Kelly Slater’s “Apolitical Process”

Slater ain't Wonka, he's Warhol

Recently Kelly Slater’s been imposing his face over the portraits of late cultural icons like Gene Wilder’s Willy Wonka, Leonard Nemoy’s Spock, and most recently, in honor of his entrance into the world of high art, happy little cloud enthusiast, Bob Ross. But walking through “Apolitical Process”–the gallery show he’s curated with Purps partner and RVCA founder P.M. Tenore, California-born painter Kevin Ancell, SURFER Staff Photographer Todd Glaser, and the show’s true star, Bruce Reynolds, a renowned Florida found-object artist, and longtime friend of Slater–I couldn’t help but think a better re-appropriated mug would have been Andy Warhol.

Because what Slater’s brought to Venice is a good old-fashioned Happening. Gently pulling strings, puppeteering like only Slater can, he’s pulled off one of the most unusual and brilliant gallery shows the surf world has seen in ages.

Because what Slater’s brought to Venice is a good old-fashioned Happening. Gently pulling strings, puppeteering like only Slater can, he’s pulled off one of the most unusual and brilliant gallery shows the surf world has seen in ages.
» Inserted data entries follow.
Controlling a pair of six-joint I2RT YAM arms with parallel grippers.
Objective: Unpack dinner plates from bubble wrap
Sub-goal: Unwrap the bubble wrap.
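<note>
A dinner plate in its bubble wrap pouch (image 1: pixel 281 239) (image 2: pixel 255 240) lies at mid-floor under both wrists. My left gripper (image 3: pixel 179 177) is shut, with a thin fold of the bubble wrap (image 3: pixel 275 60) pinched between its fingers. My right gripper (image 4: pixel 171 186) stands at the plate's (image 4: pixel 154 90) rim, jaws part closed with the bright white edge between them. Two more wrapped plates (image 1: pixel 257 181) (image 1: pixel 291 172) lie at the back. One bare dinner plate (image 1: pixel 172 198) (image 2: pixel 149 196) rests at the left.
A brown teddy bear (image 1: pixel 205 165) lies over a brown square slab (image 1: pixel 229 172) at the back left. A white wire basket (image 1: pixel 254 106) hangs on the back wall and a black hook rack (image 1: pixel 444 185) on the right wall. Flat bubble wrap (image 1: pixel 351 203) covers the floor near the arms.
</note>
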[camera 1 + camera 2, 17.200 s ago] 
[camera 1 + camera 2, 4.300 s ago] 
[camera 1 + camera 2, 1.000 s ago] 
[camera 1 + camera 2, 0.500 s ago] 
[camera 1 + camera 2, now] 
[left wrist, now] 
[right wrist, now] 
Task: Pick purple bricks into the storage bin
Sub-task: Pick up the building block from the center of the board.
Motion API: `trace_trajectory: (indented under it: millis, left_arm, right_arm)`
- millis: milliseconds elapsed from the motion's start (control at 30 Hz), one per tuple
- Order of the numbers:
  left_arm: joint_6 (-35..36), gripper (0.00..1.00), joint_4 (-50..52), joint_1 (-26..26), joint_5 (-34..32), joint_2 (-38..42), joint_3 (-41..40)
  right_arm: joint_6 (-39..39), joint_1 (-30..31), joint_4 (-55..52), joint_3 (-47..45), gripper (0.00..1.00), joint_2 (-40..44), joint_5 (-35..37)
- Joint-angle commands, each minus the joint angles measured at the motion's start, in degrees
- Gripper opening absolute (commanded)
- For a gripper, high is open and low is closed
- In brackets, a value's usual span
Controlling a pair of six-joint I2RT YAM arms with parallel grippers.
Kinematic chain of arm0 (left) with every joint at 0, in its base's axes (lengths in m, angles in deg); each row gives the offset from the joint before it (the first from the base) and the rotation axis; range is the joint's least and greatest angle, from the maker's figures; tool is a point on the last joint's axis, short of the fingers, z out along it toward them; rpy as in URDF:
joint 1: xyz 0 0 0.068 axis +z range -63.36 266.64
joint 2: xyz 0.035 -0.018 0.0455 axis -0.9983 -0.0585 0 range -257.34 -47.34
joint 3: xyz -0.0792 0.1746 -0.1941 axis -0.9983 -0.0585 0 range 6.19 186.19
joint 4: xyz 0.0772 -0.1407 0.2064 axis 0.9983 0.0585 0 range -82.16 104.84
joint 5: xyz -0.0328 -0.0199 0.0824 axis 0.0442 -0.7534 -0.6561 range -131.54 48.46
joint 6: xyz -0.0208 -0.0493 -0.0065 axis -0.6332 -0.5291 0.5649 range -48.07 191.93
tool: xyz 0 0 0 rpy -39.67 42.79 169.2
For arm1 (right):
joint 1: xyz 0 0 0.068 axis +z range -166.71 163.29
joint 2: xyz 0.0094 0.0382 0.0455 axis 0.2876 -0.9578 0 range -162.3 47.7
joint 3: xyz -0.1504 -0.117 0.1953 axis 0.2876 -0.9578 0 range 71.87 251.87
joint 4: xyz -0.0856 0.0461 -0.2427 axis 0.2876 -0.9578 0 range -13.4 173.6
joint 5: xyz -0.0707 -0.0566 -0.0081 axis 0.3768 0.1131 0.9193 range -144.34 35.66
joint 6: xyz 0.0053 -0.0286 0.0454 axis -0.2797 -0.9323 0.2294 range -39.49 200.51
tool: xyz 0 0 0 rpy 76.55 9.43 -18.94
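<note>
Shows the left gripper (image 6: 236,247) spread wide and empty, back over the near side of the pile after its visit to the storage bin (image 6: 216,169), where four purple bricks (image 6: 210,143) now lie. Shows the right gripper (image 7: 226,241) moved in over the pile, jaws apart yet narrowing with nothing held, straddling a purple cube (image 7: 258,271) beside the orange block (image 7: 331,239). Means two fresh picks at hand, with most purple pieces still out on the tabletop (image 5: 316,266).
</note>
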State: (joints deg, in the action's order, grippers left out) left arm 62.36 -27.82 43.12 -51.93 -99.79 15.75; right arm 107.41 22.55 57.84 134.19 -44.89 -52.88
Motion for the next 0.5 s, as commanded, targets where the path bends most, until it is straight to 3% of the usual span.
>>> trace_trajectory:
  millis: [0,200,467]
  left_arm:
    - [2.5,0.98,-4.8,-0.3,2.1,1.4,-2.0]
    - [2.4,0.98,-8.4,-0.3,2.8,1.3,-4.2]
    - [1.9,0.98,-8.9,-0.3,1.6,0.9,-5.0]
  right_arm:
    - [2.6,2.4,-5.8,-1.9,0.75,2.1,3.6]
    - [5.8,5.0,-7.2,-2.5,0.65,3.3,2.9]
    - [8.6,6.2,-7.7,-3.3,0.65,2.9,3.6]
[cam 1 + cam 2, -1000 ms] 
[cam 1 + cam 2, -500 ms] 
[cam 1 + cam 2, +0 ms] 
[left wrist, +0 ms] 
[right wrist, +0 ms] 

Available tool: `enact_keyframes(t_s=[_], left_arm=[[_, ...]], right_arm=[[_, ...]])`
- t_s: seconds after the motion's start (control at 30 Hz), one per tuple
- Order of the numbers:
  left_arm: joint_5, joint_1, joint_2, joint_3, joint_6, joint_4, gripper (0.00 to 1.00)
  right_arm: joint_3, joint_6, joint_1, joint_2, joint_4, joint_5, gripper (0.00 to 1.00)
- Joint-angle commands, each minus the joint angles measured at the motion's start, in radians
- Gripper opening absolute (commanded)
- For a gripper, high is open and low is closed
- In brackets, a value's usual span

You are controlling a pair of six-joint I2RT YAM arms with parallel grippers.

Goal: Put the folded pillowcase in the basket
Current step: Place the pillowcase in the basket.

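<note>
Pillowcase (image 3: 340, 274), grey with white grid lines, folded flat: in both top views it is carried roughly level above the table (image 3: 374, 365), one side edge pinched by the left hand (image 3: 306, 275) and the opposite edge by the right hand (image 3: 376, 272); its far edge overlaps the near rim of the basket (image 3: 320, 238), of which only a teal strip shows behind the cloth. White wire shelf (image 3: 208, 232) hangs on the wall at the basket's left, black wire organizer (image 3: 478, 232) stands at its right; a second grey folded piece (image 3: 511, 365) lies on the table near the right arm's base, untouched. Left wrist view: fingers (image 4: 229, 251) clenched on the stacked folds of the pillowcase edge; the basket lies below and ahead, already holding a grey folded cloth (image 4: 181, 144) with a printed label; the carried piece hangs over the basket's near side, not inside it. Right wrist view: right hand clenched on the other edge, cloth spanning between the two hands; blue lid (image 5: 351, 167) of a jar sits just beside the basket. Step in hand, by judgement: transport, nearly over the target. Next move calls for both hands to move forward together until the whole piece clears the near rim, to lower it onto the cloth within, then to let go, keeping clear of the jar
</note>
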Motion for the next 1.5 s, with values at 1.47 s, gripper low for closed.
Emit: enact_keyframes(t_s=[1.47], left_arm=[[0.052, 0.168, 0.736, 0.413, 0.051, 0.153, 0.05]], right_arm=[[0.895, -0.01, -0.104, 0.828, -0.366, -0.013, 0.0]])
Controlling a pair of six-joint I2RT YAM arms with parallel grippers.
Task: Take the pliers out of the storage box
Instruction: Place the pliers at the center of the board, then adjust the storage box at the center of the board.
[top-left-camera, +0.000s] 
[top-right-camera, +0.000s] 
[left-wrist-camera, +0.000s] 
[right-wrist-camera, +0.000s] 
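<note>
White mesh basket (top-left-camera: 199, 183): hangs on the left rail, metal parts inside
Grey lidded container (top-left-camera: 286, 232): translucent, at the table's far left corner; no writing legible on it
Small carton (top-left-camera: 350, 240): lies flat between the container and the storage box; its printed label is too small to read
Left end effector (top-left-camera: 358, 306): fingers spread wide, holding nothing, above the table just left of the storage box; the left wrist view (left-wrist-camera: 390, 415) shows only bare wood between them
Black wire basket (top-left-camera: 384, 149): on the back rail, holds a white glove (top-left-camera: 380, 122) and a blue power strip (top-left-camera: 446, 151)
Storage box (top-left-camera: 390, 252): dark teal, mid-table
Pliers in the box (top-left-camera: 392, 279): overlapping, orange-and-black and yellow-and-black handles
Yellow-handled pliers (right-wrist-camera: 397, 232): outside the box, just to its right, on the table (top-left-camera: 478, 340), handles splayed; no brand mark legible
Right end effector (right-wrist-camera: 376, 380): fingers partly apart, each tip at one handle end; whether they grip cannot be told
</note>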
“Apolitical Process” came about, oddly enough, after Slater connected Reynolds, an old friend from Cocoa Beach, with Huey Lewis–of Huey Lewis and the News—who was looking for a commissioned piece.

“Kelly and Huey are good friends. They play a lot of golf together,” Reynolds told me. “They started talking a lot of politics late last year, because of everything that was going on with Donald Trump.”

At Lewis’ request, Slater asked Reynolds to make a piece.

“I did this crazy piece, with Donald Trump riding a wave on hundred-dollar bills, and they loved it,” Reynolds said. “Kelly floated the idea that we should do more, so we decided to document this election cycle in my style.”

 

The work of Bruce Reynolds. Photo: Glaser

The work of Bruce Reynolds. Photo: Glaser

For eight months, Reynolds holed up in his Cocoa Beach studio, hammering out massive mixed-media, found-object sculptural installations, all in response to the madness that’s befallen the country during the 2016 election cycle. From time to time he would send Slater a text, show him his progress: colorful, unnerving sculptures of automatic weapons, made from discarded paint roller handles, broken gardening tools, busted tape measures, and myriad variety of refuse plastic, metal, and fiberglass. Canvasses with impressive, Basquiat-influenced abstracts framed by old plastic dolls petrified in fiberglass. With the body of work growing everyday, they needed to figure out what they were going to do with it.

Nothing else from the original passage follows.